La prima sera, teneva la spugna in modo così goffo che una delle donne, la signora Halina, sbuffò:
“Signore, probabilmente non ha mai visto una pentola di zuppa d’orzo prima d’ora.”
Jakub lanciò un’occhiata alla pentola.
“Non da queste parti.”
La signora Halina scosse la testa.
“I ricchi hanno la povertà in altri posti, dopotutto.”
Róża sentì.
Non sorrise subito.
Ma un angolo della sua bocca si contrasse.
Era più di quanto avesse ricevuto nei mesi precedenti.
Una sera, Lilka gli si avvicinò mentre tagliava il pane.
“Sei stato una cattiva persona?”
Róża girò la testa dalla cucina.
“Lilka.”
“Cosa?” chiesi.
Jakub posò il coltello.
Non sapeva come rispondere senza mentire.
“Ero una persona che non guardava con attenzione.”
La ragazza aggrottò la fronte.
“È la stessa cosa?”
“A volte quasi.”
“E adesso?”
“Adesso sto imparando.”
“Cosa?”
Si guardò intorno nella stanza.
I bambini che mangiavano la zuppa.
Róża che versava la composta per un signore anziano.

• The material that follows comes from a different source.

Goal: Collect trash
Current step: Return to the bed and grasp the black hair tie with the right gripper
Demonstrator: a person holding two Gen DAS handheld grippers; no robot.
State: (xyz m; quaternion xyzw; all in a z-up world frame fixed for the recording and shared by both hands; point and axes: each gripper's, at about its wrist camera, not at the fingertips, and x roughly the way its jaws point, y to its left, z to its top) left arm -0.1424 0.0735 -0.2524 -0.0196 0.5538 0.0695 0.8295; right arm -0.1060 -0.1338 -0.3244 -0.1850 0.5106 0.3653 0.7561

Il muro con la lettera di sua madre.
Il tavolo dove aveva visto per la prima volta la verità.
“Guarda in modo da non perdere di vista la persona.”
Lilka considerò questa risposta sufficiente.
“Forse. Perché se tagli il pane male, i bambini litigano per le fette più grandi.”
Le porse un coltello.
“Fammi vedere allora.”
Me lo mostrò.
Naturalmente me lo mostrò meglio.
Róża vide la scena.
Non disse nulla.
Ma questa volta non distolse lo sguardo. In inverno, un anno dopo la vicenda dell’anello, Jakub andò a Costanza da solo.
La villa era quasi vuota.
Vendeva alcuni dei suoi averi. Non per una penitenza ostentata. Semplicemente non sopportava più quella casa, dove ogni superficie rifletteva la persona che era. Lasciò la foto di sua madre nello studio, questa volta rivolta verso il soggiorno. Tenne la lettera in un cassetto, ma la leggeva spesso.
Quel giorno, tirò fuori una scatola di oggetti che Weronika gli aveva detto di buttare via: vecchie cartoline, una fotografia, gli appunti di Małgorzata. Tra questi, trovò un piccolo quaderno.
Sua madre ci aveva scritto durante la sua malattia.
Non un diario.
Più che altro frasi sparse.
Una cosa lo aveva bloccato a lungo:
Kuba ha paura di vedere qualcuno soffrire. Robert dice che è debolezza. Io credo che sia l’ultimo punto in cui può ancora essere salvato.